> **Directions for this task**
Retype, please, the listing from its opening line through the line that contains "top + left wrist", both included, without the pictures.
** Material provided follows **
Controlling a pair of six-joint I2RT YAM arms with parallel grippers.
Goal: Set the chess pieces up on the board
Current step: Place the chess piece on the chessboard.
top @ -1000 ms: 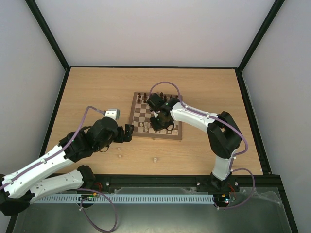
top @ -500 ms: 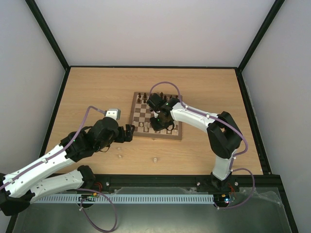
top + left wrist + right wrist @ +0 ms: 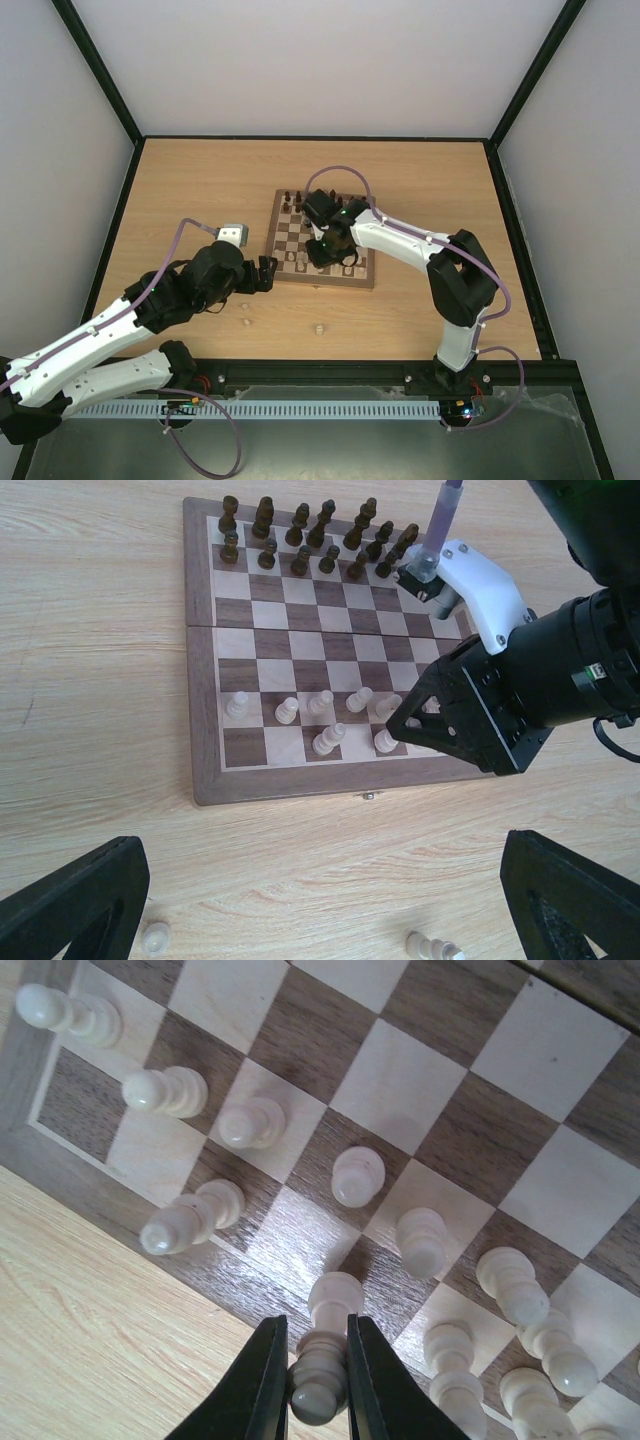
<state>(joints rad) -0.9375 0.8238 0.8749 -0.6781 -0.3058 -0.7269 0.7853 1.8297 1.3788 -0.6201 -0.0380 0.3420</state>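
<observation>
Pale wooden tabletop point(image 3: 200, 180) surrounds the chessboard point(image 3: 290, 788), where the right gripper point(image 3: 317, 1385) is clamped on a light-wood piece point(image 3: 320, 1360) above the near rows. I'd lower it straight, centre it on its square clear of the neighbouring pale pieces point(image 3: 360, 1175), then release. The left gripper point(image 3: 264, 272) hangs with fingers wide apart beside the board.

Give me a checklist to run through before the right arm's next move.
1. Right claw shut on a pale piece: ok.
2. Piece upright in the grip: ok.
3. Piece's base down on the board: cannot tell.
4. Left claw open and off the board: ok.
5. All pale pieces on the board: not ok; two loose pieces sit on the table.
</observation>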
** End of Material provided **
> **Response**
Controlling a pair of six-joint I2RT YAM arms with parallel grippers.
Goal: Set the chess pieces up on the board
Current step: Place the chess piece on the chessboard.
top @ -1000 ms: 
top @ -500 ms: 
top + left wrist + right wrist @ +0 ms: 

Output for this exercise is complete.